We were both photographers and we knew of some feminist initiatives that published some established photographers, but we wanted to give space to those who were starting, who were perhaps insecure. We wanted to contact us, put together a dissemination platform for emergent photographers. Because Fernanda and I were emerging, then that is also almost autobiographical.

We created an Instagram account and put two hashtags, but we never imagined that our need was that of thousands of Latin women. It had a huge reception and the selection process was a success. In fact, many established girls also wanted to participate. That was an incentive and a great encouragement. We were starting to get attention and we were putting ourselves on the map. It is born without any pretense, we never plan or imagine it. We said “let’s do an instagram and see what happens.” The first day we had 158 applications and we were two complete strangers.  

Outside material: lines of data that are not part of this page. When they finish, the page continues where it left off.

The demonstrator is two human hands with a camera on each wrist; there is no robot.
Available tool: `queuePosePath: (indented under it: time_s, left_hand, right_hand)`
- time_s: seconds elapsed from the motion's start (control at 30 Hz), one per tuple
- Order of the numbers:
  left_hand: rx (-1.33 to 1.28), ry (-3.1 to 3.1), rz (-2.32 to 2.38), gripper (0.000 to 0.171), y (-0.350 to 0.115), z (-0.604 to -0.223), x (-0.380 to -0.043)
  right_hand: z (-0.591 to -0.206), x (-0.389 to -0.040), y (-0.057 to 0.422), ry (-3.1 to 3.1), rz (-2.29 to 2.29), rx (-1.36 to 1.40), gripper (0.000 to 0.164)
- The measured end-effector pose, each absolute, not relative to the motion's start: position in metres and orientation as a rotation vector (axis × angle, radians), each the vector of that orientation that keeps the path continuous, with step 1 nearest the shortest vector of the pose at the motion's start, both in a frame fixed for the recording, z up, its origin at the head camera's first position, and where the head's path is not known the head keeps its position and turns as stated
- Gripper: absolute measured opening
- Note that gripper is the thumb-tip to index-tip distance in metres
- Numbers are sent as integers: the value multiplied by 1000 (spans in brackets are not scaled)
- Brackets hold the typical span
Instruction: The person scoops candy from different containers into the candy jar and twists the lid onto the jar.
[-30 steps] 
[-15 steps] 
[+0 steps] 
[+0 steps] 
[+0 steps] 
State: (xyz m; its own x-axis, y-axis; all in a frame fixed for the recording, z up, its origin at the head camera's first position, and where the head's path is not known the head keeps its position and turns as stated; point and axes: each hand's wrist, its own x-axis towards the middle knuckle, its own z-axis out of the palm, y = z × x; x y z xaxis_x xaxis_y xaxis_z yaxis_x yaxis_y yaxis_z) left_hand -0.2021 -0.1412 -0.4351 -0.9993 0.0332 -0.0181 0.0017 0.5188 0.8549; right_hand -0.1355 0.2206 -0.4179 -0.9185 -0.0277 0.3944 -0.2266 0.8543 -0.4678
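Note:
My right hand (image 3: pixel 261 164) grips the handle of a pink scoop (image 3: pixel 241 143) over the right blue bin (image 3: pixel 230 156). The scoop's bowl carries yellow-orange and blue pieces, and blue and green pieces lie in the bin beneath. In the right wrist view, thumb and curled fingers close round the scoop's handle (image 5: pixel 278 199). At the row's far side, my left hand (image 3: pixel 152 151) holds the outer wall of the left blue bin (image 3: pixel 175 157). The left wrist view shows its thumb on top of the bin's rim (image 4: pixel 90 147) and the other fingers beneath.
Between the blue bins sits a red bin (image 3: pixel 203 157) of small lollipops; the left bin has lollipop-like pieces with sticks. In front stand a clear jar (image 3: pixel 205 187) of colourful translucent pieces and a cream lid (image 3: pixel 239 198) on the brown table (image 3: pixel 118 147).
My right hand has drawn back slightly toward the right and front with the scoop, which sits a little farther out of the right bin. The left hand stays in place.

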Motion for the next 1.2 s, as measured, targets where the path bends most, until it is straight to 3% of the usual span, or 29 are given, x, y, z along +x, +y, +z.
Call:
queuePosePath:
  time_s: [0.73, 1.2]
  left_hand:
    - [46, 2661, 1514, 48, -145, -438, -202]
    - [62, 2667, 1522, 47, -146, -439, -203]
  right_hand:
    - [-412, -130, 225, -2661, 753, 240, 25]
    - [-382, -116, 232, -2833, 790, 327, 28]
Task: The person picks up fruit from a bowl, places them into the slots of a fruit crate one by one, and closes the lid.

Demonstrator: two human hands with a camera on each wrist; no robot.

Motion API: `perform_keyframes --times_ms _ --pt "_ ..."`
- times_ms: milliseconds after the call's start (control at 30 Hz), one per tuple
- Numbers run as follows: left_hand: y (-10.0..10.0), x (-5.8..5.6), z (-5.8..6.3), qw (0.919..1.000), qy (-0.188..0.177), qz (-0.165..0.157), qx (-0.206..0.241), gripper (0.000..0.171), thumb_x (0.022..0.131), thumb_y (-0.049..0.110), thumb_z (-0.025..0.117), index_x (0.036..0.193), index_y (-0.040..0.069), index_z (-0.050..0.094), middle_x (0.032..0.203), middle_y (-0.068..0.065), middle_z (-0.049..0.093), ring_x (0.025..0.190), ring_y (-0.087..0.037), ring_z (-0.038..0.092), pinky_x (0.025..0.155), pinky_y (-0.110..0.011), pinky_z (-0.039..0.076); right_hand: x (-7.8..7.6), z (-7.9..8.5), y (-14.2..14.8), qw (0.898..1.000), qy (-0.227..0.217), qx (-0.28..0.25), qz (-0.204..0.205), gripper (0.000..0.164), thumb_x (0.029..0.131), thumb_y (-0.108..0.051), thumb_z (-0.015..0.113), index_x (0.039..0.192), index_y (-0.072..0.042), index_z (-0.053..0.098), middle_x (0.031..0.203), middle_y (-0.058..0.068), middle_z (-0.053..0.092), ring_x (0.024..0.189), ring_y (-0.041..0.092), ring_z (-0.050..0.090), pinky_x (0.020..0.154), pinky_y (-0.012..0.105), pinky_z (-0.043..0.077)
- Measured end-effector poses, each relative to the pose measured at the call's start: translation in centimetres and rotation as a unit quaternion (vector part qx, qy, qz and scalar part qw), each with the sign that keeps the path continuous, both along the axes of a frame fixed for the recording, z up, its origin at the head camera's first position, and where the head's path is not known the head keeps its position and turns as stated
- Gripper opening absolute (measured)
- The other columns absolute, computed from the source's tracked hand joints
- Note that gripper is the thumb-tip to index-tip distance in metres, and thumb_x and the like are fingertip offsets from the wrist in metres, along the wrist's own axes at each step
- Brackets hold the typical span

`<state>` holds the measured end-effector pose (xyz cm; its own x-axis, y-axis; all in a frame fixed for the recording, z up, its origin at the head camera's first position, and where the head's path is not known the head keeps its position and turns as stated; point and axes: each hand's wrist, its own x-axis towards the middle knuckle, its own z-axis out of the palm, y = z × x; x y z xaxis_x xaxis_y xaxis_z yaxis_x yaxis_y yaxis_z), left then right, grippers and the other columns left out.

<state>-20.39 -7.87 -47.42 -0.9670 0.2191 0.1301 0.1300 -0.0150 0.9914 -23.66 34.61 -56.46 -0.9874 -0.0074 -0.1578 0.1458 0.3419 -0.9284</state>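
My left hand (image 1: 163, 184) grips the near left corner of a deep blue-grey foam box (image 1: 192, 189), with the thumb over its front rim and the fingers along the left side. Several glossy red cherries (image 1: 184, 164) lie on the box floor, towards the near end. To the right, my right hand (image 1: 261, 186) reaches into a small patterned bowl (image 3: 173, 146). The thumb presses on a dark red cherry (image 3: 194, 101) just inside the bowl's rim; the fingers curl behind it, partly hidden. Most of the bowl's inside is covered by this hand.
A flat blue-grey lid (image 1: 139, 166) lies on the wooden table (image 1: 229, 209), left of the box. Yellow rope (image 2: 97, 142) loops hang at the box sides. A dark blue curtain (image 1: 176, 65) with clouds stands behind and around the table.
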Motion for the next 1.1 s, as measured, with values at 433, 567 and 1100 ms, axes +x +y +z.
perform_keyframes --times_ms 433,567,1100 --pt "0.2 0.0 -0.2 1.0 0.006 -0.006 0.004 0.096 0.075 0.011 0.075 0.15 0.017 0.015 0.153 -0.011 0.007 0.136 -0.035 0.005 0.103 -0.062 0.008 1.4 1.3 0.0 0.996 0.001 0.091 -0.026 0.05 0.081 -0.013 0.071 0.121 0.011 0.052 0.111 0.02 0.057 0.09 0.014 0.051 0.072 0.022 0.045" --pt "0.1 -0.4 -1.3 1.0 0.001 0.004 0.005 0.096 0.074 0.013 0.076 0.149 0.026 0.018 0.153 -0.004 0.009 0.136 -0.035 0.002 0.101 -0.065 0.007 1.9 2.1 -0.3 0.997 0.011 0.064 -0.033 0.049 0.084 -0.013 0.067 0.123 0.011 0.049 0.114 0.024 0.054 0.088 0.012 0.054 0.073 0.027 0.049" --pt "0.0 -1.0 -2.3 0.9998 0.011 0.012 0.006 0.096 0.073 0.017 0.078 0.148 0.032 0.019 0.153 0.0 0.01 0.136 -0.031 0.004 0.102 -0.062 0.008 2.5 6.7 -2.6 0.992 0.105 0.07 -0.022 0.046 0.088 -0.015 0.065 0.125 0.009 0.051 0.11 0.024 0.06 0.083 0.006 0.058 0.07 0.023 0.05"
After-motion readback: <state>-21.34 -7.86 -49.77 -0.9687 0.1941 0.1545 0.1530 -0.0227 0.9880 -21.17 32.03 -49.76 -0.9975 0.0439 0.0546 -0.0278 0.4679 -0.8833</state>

You organized the first Latin American Female Photographers Congress in Popayán in 2019…

We did the first Congress and it was very interesting. We wanted to do it here, in  southern  Colombia, in the place where this project that crossed borders was born. In Colombia, training in photography involves traveling to capital cities. For this reason, bringing these training, academic, reflection and dialogue spaces to the province, decentralizing the photographic movement, is a premise for Fotografas Latam. 430 people came to Popayán from all over Latin America and we had a photography contest with more than 400 applications. A contest had never been charged in dollars in Colombia, but we had to finance it, since we never had support from institutions, we do everything freehand. Before we were María Fernanda and I, now for exhibitions in another part of the world we have a team of five girls who have strengthened ties and who have been fundamental pillars for growth. Things are happening, we have never forced them. We have only received love from the entire collective.